Exercise description | Spot each line in the records below where the word "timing" occurs, then copy it.

Dataset records:
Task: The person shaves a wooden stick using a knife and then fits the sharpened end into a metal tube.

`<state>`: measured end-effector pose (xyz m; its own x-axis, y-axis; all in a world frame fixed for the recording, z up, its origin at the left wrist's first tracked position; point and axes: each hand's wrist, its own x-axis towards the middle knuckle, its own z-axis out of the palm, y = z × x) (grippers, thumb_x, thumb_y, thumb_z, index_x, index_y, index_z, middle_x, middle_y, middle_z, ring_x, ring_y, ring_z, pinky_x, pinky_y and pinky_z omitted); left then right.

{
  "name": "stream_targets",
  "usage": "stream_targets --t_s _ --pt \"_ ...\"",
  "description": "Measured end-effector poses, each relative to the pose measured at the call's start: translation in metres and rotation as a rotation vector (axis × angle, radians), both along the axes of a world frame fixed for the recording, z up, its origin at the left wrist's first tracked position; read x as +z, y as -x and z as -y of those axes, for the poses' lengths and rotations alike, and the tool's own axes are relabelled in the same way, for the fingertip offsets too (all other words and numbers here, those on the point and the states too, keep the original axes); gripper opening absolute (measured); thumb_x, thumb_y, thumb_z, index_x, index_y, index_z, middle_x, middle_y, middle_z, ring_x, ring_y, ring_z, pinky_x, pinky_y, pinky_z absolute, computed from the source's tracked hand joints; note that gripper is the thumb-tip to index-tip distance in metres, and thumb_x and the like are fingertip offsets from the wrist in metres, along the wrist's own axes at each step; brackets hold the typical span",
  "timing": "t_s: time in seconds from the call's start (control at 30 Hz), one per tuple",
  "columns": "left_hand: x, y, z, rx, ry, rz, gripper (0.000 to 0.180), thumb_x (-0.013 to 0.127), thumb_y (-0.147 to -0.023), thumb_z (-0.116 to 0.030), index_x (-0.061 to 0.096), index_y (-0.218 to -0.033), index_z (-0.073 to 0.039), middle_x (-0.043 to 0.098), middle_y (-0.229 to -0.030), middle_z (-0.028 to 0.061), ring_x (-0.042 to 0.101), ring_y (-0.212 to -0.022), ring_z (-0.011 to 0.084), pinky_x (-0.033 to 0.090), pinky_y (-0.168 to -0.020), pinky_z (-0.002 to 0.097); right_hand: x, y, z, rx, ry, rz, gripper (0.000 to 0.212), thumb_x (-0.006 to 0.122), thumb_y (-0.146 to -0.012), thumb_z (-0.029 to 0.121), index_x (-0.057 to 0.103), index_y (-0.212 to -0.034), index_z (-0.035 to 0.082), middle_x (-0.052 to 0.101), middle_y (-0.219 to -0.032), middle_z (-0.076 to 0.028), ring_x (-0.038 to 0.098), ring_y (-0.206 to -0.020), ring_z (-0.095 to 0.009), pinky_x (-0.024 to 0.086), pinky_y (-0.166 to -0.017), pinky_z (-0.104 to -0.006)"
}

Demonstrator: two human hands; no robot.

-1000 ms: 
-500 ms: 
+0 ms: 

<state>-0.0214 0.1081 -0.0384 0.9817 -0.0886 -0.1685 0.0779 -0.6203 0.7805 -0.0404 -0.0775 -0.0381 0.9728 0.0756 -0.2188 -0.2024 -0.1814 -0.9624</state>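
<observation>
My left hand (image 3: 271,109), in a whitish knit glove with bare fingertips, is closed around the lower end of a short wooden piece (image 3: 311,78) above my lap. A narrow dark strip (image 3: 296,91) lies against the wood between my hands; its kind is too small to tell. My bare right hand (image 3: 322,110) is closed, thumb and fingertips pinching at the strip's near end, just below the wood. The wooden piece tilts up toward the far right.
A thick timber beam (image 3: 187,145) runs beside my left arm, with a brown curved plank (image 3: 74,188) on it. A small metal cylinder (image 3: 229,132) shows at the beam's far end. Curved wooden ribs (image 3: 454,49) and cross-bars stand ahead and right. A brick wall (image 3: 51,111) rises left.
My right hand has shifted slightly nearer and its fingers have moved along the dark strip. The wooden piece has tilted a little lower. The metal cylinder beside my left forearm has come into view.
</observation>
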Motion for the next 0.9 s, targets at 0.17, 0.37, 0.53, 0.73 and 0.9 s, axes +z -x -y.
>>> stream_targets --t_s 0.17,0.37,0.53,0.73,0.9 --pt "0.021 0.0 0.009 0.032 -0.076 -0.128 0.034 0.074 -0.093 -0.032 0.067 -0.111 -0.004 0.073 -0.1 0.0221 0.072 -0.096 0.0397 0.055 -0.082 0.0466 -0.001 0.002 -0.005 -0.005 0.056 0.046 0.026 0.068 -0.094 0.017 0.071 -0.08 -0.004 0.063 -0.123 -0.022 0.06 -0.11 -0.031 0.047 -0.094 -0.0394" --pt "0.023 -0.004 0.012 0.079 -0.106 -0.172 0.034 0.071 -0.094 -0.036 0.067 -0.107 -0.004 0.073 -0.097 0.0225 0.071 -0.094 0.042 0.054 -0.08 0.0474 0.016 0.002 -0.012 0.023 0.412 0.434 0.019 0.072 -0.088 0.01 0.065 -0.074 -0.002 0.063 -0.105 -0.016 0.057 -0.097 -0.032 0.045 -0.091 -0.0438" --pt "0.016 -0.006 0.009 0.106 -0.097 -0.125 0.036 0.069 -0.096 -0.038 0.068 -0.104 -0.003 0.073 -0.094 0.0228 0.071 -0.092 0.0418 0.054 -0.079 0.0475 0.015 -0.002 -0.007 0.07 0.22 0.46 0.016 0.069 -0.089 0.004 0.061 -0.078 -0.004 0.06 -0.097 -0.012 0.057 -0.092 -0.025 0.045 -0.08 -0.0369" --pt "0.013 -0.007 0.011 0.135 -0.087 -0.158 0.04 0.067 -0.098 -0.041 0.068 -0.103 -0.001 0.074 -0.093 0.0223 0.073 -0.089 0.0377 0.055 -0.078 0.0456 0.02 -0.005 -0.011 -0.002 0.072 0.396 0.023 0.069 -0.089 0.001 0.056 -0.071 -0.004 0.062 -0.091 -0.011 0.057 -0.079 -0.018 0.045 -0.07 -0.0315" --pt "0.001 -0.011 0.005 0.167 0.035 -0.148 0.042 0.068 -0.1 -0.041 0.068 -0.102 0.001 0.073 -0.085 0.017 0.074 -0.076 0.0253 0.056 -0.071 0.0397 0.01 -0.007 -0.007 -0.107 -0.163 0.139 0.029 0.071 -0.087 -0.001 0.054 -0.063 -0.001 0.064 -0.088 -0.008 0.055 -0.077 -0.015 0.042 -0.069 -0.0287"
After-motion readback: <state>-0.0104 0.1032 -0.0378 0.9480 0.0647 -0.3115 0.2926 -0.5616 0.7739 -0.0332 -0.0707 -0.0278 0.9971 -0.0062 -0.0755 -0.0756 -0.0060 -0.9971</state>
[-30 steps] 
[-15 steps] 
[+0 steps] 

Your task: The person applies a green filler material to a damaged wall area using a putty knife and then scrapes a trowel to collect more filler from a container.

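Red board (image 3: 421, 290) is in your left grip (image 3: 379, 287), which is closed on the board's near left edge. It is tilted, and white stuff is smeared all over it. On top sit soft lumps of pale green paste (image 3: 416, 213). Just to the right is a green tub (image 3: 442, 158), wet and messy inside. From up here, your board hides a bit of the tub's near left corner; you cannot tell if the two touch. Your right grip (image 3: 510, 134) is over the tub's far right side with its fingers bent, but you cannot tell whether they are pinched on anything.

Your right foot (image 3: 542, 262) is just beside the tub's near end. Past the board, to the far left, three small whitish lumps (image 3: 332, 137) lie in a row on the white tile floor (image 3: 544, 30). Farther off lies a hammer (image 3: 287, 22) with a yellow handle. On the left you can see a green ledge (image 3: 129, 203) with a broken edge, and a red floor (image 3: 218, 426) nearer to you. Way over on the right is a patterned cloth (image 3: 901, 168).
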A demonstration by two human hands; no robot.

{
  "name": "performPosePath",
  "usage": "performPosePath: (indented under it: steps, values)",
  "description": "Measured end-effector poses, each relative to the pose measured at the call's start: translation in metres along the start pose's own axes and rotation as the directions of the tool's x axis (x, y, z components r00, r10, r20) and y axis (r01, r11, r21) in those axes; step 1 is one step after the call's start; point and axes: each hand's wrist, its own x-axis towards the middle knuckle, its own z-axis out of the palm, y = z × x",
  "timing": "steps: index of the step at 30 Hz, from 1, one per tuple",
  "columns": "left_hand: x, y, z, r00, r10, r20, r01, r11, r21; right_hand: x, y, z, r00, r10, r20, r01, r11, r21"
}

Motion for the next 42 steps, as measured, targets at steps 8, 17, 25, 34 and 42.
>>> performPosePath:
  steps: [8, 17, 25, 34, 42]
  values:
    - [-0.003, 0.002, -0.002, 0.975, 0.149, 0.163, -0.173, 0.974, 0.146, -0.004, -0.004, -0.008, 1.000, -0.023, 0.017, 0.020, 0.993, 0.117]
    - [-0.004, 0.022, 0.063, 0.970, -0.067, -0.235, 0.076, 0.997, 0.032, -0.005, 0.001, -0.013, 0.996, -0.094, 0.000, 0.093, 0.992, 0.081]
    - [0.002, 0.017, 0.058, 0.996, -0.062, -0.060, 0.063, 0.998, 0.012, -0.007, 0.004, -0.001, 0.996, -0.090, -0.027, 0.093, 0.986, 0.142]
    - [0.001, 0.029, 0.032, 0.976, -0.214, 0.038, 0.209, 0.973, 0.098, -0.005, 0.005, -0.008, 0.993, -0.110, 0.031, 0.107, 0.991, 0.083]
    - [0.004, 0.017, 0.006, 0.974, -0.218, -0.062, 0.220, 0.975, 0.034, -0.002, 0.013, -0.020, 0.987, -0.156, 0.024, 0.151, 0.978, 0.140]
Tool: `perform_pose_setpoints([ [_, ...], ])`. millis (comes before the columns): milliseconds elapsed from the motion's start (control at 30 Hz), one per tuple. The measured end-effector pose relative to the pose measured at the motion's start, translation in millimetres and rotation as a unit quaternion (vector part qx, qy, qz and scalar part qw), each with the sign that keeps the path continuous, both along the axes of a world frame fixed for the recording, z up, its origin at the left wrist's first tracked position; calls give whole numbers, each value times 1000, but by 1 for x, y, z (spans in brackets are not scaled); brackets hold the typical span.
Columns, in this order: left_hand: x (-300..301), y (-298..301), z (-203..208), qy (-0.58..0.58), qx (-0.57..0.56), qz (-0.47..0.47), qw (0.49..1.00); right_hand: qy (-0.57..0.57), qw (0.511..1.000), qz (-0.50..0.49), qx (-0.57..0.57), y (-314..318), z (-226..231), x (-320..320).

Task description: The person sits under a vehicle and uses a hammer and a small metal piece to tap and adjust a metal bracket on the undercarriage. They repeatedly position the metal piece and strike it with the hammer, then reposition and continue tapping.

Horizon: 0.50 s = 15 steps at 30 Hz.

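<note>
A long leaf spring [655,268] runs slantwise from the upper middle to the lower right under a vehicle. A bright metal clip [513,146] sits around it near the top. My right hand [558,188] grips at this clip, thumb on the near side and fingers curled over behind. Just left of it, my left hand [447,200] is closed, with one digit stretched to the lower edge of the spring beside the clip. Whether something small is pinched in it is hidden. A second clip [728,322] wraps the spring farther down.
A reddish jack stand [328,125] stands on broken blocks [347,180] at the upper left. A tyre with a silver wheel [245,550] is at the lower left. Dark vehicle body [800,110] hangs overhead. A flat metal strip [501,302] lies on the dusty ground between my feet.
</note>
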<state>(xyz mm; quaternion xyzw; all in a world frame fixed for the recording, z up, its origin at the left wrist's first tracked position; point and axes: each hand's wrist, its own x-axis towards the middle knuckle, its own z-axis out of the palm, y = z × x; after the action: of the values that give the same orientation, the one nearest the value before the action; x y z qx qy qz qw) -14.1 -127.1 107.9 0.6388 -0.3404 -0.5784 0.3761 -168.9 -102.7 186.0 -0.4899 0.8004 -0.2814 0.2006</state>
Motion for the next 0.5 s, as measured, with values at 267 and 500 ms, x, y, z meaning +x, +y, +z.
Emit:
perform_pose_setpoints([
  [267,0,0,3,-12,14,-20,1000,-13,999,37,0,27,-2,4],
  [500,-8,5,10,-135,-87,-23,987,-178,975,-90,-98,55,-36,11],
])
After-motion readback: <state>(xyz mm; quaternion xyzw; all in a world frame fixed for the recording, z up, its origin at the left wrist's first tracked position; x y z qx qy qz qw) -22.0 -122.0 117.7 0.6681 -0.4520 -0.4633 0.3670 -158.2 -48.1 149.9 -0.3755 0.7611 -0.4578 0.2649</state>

Written response |
  "timing": "t_s: time in seconds from the call's start (control at 30 Hz), one per tuple",
  "timing": "steps: index of the step at 30 Hz, from 1, one per tuple",

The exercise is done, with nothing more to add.